Challenges I ran into
AWS Lex provides Facebook integration out of the box, but in this case it's not enough. I need to receive voice, and send multiple messages with one bot reply, including audio, images, and quick replies. I solved it with another Lambda and API Gateway, which communicate with Facebook. Fortunately, it's fairly easy to set it up with Serverless framework. This gave me full control over what I sent.
After I finally sent my first audio message to Lex, I realized that Lex wants another audio format! Facebook sends mp4 and Lex wants PCM. Can I transcode in Node? Probably not... Well,
ffmpeg to the rescue! You can bundle a static x64 binary with lambda and call it with Node.js
child_process. Feels like cgi-bin, but works :)

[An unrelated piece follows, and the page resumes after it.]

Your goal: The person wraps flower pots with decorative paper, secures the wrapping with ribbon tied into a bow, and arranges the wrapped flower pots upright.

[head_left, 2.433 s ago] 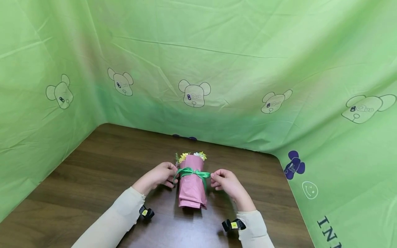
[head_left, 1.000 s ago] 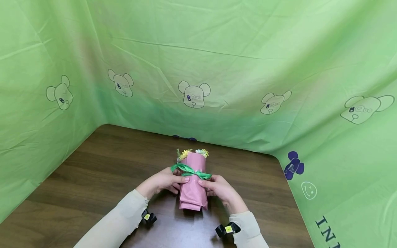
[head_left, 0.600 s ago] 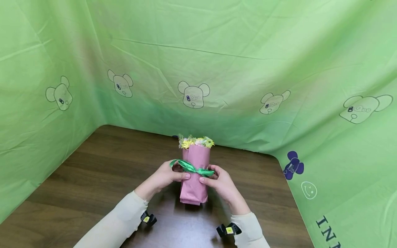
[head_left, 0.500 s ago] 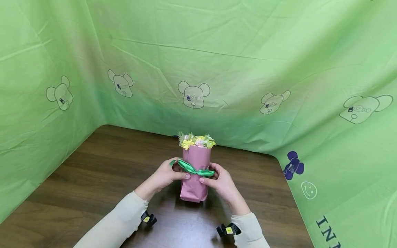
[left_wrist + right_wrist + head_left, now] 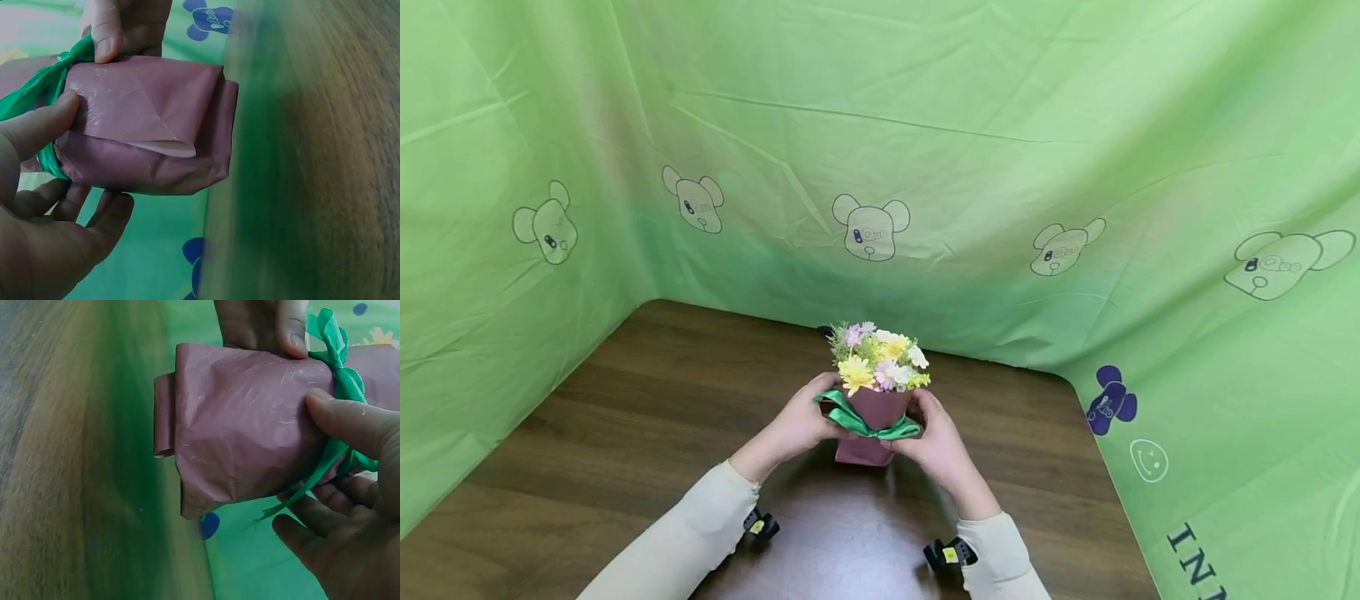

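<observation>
A small bouquet stands roughly upright between my hands, with yellow, white and pale purple flowers (image 5: 880, 360) on top. Pink wrapping paper (image 5: 880, 406) (image 5: 140, 103) encloses the stems, its lower end folded over. Around its middle a green ribbon (image 5: 891, 431) (image 5: 340, 369) is tied in a bow. My left hand (image 5: 801, 421) grips the left side, thumb on the front just below the ribbon. On the right side my right hand (image 5: 940, 442) holds it likewise, fingers behind. Whether the wrap's lower end touches the table cannot be told.
The dark wooden table (image 5: 647, 400) extends around the bouquet. Green cloth (image 5: 775, 167) with mouse-head drawings hangs behind and along both sides. Each wrist wears a black camera band, such as the left wrist camera (image 5: 762, 525).
My hands let go of the ribbon ends, took hold of the wrapped bouquet by its sides, and raised it from lying to upright. Its flowers now face up toward the head camera.
</observation>
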### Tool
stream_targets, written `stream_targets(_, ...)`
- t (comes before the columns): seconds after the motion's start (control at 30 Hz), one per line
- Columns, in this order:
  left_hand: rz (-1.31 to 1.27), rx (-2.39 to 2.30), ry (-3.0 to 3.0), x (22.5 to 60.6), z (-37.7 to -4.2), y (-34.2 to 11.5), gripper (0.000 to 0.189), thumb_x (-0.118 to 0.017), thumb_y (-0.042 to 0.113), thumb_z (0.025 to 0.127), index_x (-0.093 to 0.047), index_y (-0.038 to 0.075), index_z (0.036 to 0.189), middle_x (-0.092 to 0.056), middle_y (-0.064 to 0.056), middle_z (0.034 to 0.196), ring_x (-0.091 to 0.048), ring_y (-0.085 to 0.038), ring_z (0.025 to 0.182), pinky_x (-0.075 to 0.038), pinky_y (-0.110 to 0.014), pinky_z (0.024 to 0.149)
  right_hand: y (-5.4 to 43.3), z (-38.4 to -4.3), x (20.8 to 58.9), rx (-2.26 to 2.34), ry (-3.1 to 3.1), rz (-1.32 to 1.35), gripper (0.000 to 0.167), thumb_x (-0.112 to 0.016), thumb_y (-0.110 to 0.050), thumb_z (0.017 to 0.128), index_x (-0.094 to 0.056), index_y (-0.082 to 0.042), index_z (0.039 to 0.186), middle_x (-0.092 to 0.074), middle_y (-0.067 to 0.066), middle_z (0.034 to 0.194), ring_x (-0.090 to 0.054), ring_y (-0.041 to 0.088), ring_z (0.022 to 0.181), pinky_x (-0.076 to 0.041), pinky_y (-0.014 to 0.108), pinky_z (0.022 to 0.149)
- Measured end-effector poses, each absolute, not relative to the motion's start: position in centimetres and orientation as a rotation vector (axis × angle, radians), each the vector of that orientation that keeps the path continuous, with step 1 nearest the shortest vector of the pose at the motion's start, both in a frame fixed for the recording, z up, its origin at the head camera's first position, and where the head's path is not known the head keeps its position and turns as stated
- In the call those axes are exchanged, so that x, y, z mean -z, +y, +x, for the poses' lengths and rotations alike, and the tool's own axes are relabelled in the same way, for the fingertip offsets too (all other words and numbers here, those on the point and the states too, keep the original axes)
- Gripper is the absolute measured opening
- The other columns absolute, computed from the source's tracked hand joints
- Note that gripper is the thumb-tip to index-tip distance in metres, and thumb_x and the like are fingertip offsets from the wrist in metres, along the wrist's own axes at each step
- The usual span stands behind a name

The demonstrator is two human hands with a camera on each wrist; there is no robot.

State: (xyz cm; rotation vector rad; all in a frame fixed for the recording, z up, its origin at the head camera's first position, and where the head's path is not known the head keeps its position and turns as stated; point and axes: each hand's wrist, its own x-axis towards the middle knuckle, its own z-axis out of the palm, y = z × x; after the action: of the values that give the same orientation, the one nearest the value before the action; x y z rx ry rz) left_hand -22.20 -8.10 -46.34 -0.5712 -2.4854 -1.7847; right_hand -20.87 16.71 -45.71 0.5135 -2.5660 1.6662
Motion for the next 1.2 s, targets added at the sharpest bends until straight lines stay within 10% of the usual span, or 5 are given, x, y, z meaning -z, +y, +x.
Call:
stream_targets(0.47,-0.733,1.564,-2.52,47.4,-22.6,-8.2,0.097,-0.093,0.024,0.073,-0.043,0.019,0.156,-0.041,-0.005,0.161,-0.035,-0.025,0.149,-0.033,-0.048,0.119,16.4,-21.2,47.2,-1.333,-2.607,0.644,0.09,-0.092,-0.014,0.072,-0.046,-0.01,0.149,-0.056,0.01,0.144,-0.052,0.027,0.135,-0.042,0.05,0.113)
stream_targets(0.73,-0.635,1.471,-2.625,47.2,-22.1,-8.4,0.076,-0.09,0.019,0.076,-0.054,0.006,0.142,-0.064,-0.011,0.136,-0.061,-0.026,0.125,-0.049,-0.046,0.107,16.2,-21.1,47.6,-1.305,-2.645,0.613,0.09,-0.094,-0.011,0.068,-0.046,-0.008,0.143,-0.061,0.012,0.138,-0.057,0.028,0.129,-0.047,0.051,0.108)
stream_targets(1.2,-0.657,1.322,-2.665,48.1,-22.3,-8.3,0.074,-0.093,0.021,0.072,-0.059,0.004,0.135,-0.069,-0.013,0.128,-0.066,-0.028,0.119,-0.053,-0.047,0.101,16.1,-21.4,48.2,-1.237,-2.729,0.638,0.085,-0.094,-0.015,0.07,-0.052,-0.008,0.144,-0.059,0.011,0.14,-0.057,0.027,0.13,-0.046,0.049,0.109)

Once Lex started accepting voice input from Facebook, I realized that it really tries to select one of slot examples. And this behavior is different from text input. Let me explain. Imagine, you have a custom slot with "cat" and "cow" example values. When you write "dog" - Lex accepts that. But if you say "dog" - it's confused and tries to go with "cat" as a best guess. Probably it has something to do with probability and confidence levels (????) This is not what I want! To solve this, I put words from training dictionary as example values. Now that the bot works I know that the limit is 10000 examples per slot :)

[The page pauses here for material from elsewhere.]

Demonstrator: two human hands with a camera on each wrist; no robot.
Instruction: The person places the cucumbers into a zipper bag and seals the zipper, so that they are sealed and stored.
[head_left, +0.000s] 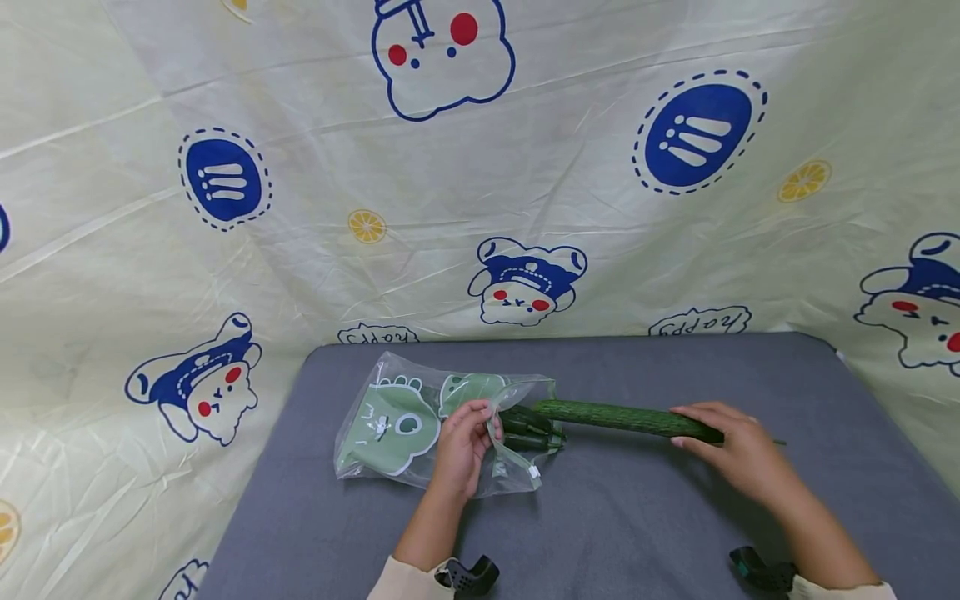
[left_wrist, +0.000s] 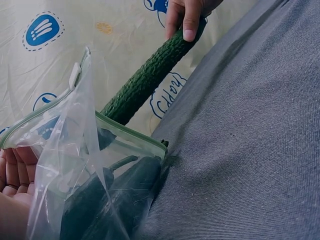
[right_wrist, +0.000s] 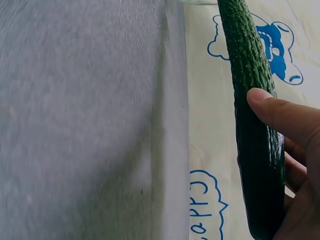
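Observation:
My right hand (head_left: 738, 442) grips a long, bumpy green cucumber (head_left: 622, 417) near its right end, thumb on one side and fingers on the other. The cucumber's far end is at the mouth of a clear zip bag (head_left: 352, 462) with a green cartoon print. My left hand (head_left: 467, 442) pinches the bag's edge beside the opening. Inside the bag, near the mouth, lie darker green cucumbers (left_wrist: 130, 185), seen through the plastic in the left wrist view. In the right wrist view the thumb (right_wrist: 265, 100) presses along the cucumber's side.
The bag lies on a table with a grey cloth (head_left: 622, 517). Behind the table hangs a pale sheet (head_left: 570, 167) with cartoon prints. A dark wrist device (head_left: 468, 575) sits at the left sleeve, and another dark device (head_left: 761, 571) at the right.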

Accomplishments that I'm proud of
It accepts voice from Facebook messenger and says something back. Well, speech-to-text and text-to-speech are out there since a while, but now this technologies are really easy to use.
What I learned
It was a deep dive into Serverless, Facebook API, Lex and Polly. Perhaps I also learned a couple of English words ;)
What's next for ESLBot
I'm wondering if I can now extend the bot to have more exercises, for example, mock dialogues. Voice capability is appealing and this is what falls behind when you learn language using apps.